This special issue of Theatre Topics addresses a burgeoning area of research that I have designated “practice-based research.” Some of the authors collected here use that phrase; others prefer the term “practice as research.” Elsewhere, similar methods have been dubbed “practice-led research,” or simply “arts research.” Perhaps these terms are interchangeable, perhaps they are not. But what unites such projects, or at least gathers them into a coherent set, is a way of seeking knowledge. Researchers enlist theatrical practice as a mode of inquiry, an investigative process to learn something of import that they did not previously know. They then disseminate their findings in a variety of ways: sometimes via performance, sometimes via writing, but most often by using multiple formats keyed to particular goals and audiences. Practice-based researchers often challenge rigid divisions between art and scholarship, thus forging new paradigms for the production of knowledge.
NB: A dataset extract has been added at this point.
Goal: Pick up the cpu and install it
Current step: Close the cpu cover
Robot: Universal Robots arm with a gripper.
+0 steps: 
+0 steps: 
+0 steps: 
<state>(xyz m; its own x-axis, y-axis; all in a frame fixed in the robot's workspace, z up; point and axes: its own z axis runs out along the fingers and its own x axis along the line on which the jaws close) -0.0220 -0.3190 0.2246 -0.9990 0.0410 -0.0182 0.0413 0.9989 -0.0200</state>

Barnaby King, in the first essay of this volume, identifies a pattern that might be charted across all of the essays: “trying out multiple permutations, failing often, and occasionally stumbling upon discoveries.” With this serial list, he articulates a fundamental and valuable posture toward research. King models a pained embrace of failure as a necessary phase of learning. Genuine inquiry includes seeking what one does not know, and starkly, sometimes horribly, encountering the limits of one’s ability to see or say what is there to be seen or said. King refuses to anchor insight in a tidy causal chain; perceptions arise less as the result of neat, predictable logics, and more through patience, doggedness, and the courage to keep at a task even when the world proves obdurate. My favorite moments in this volume—and they are numerous—detail experiences of not-knowing that unexpectedly reveal vital matters of history and culture. I am heartened by the curiosity and generosity displayed by these authors; in the messy affect of bodily doing, they strive to learn and share something that matters.

King’s “Close/Clown Encounters with History: From Mimesis to Kinesis in Practice as Research” begins the issue, which excavates the historiographic and ethical problematics of an extended research project into the work of nineteenth-century comedian Charles Matthews. He and five other researchers investigated fragmentary archival documents pertaining to Matthews’s 1824 virtuosic multicharacter monologue A Trip to America. As a trained clown, King’s primary role on the team was to embody key moments of Matthews’s performance—to figure out on his feet how the jokes “worked.” To some degree, the essay examines the challenges of reconstructing a historical performance from partial, often contradictory documents; but more essentially, King attends to the discomfiting ethical questions raised by embodying Matthews’s frequent use of derogatory, racialized humor for contemporary audiences that are appropriately wary of the material’s overt racism.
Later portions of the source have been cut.